**EXERCISE:** Return copies of the lines below that mention "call".

----

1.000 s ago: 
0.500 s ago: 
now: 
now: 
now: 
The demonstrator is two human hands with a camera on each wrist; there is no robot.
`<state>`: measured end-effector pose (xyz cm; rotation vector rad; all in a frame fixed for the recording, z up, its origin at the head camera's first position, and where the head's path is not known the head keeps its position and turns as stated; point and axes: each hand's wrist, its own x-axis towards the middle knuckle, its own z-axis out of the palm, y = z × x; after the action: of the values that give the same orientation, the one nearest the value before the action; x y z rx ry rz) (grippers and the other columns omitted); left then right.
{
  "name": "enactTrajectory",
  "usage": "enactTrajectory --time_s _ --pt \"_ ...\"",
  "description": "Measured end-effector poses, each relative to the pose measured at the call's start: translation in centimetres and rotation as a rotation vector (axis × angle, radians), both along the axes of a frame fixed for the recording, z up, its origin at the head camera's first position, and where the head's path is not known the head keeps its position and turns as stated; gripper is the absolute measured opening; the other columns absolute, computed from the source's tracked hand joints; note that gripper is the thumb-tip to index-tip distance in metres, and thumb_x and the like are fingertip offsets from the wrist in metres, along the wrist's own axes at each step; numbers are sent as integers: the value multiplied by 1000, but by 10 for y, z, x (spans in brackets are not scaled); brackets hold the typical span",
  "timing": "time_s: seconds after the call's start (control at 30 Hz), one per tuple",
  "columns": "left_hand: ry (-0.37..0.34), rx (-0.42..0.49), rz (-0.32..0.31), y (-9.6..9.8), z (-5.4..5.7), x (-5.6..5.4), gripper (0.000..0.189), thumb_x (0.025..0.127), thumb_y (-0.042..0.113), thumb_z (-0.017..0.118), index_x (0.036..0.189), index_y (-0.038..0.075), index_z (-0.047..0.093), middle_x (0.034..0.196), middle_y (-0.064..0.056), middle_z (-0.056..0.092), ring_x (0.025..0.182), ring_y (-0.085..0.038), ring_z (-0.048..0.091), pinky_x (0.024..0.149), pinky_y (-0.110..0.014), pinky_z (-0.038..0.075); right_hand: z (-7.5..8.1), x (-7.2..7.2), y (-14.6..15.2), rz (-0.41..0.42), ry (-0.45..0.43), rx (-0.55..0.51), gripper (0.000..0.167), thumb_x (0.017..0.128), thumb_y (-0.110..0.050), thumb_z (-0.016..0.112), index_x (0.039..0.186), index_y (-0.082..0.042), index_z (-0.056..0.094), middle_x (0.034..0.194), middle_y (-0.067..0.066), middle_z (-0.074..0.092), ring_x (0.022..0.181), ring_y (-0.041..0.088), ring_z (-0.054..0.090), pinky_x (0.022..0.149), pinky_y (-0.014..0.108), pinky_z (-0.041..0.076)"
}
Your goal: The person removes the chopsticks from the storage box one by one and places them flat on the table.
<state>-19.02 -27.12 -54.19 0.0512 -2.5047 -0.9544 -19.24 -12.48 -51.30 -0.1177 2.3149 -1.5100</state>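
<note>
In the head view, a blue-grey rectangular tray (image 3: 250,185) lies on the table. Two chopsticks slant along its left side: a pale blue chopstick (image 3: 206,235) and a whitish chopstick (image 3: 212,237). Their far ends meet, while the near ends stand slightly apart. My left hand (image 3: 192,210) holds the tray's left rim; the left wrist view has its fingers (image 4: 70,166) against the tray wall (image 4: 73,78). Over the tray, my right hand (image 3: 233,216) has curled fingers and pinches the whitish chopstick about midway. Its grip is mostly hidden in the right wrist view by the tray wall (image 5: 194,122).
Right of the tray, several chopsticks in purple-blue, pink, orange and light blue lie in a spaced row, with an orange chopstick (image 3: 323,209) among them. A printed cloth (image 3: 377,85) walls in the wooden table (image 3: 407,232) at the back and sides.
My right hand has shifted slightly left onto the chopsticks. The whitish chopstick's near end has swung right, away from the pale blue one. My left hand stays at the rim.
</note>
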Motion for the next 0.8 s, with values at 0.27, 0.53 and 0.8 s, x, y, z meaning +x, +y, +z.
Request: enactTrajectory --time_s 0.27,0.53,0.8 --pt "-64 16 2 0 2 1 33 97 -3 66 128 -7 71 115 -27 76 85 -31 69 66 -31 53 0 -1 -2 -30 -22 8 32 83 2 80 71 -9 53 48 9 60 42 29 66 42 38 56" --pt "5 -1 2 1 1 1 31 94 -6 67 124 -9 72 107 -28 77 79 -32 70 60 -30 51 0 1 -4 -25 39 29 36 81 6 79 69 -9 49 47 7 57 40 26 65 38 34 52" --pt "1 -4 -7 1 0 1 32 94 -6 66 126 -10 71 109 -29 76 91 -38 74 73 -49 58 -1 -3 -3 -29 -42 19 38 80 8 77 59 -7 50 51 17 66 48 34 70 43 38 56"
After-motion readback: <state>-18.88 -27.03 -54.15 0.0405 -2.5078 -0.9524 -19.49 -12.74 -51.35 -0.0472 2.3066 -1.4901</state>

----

**ANSWER TO THIS PROBLEM:**
  "description": "Measured end-effector poses, each relative to the pose measured at the call's start: translation in centimetres and rotation as a rotation vector (axis × angle, radians), both along the axes of a frame fixed for the recording, z up, its origin at the head camera's first position, and where the head's path is not known the head keeps its position and turns as stated; gripper is the absolute measured opening; the other columns absolute, computed from the source's tracked hand joints; note that gripper is the thumb-tip to index-tip distance in metres, and thumb_x and the like are fingertip offsets from the wrist in metres, along the wrist's own axes at each step; numbers are sent as integers: the value multiplied by 1000, but by 10 for y, z, x (spans in brackets are not scaled); brackets hold the typical span",
  "timing": "time_s: seconds after the call's start (control at 30 Hz), one per tuple",

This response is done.